I will never forget what happened just after 4:00 AM on April 21st, 2016…

It involves a robber in my bedroom, half a dozen good punches, a stolen iPad, crying children, and a case of a marketing campaign gone really, really right.

And it’s also a powerful illustration of a business lesson that could make you a lot of money.

Shall we?

The robber in my bedroom…

It was just after 4:00 AM.  My wife is an early riser, and I’d heard her get up and make coffee.

I got up to go to our master bedroom, and as I was sitting on the toilet I heard footsteps in our bedroom.  I didn’t think much of it, assuming it was my wife.

So I finish up my business, and as I flush and open the door into my bedroom, I a shadow streak by.

I immediately notice three things…

First, a flashing-red flashlight, which my wife would not be using…

Second, the glowing screen of an iPad, zooming by…

And third, a body that was clearly bigger than my wife, running toward the door of our bedroom.

I BARK (that’s how my wife would later describe it)…

“WHO THE F*** ARE YOU?!?”

He bolts out of our bedroom, toward our front door — and I follow with…

Half a dozen good punches…

I caught up to him as he was trying to get out.

I’m still in my pajamas and bare-fisted, but I manage to hit him over and over again, on his shoulder.

He shrugs his shoulder up, to protect his head.

I keep punching, trying to hit him in the face, as he struggles to get out.

I land maybe 5 or 6 solid punches, before he’s out the door.

He drops the flashlight as he scrambles across the front porch.  He whips around the railing, runs through our landscaping, and takes off down the street.

I don’t pursue, but my wife immediately calls the police.

They show up quickly, and we realized he didn’t get away with much.  But he took something off our bedside table.

The stolen iPad…

That’s right.  He took our iPad.

He’d dropped his flashlight, and not made it out with anything else.

Now, the police response was actually really great.

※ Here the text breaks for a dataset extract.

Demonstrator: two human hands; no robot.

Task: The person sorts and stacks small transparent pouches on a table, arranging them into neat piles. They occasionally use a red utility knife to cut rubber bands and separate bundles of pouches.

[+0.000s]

They’d responded within a couple minutes.  They had multiple cars at our house.  And they surrounded our neighborhood, looking for anyone on foot.

And, they caught someone.

It had been so dark it was hard for me to positively ID the guy.

But he did have a backpack full of items that were consistent with what you’d bring to break into houses.

What didn’t he have on him though?

Our iPad.

At the time, it was already older — a first generation.  And he probably realized that it didn’t have enough market value to risk getting caught with it.  So he likely ditched it before the police could find it in his possession.

And yet, even if that iPad didn’t have a lot of market value, our family still valued it.

And we knew that when the kids woke up, we’d have to tell them what happened.

Crying children…

Now, we didn’t call the iPad an iPad.  We called it “the button.”  Because when our son was young, that’s what he called it — because of the single button on its front.

So over breakfast, we told the kids the story.  Of the robber, and how I chased him out of the house.  Of the police coming, and getting a guy.  And of how the button was missing.

They didn’t seem too spooked by the bad guy.

They didn’t seem bothered that I could’ve gotten hurt.

But they were in tears over the missing button.

It was in that moment that I decided I needed to do something.  It was in that moment that I knew I wanted to replace the iPad.

And then, I had an idea.

A marketing campaign gone really, really right…

Remember, the break-in happened at 4 AM.  By 9 AM, I was at my computer, writing furiously.

I told the story.  I told about the missing iPad, and how upset my kids were.  I told of my decision to replace it as fast as possible.

And then, I made an offer.

For anyone that bought in the 48 hours or so that followed, I would give a huge discount off my copy review service.

It resonated.  And it was a value-driven offer.

It didn’t take long.

The first couple sales came in, and I had enough money for a brand new iPad.

Then, even more sales came in.  I’d been clear that I might overshoot my target.  But the people buying didn’t care because the offer would give them value either way.

They won.  I won.

And importantly, my kids won — we got a replacement for their precious button, a replacement we still use to this day.

The business lesson that could make YOU a lot of money…

I tell this story again, to show you the power of story in your marketing.

I tell you this story, because if you learn to use story, you develop a huge marketing advantage.

I tell you this story, because it illustrates how telling your story can quickly turn into an advantage, even if the story itself is of something terrible.

In my Story Selling Master Class, I cover over a dozen different templates proven to work for telling stories that sell.

But there’s an even deeper lesson.

Because when you get really good at story selling, you can turn almost anything that happens to you into a selling story.  You practice with the templates to internalize the skill.  Until eventually, every selling message comes out with a layer of story embedded in it.

That’s when you become a breakthrough story-seller.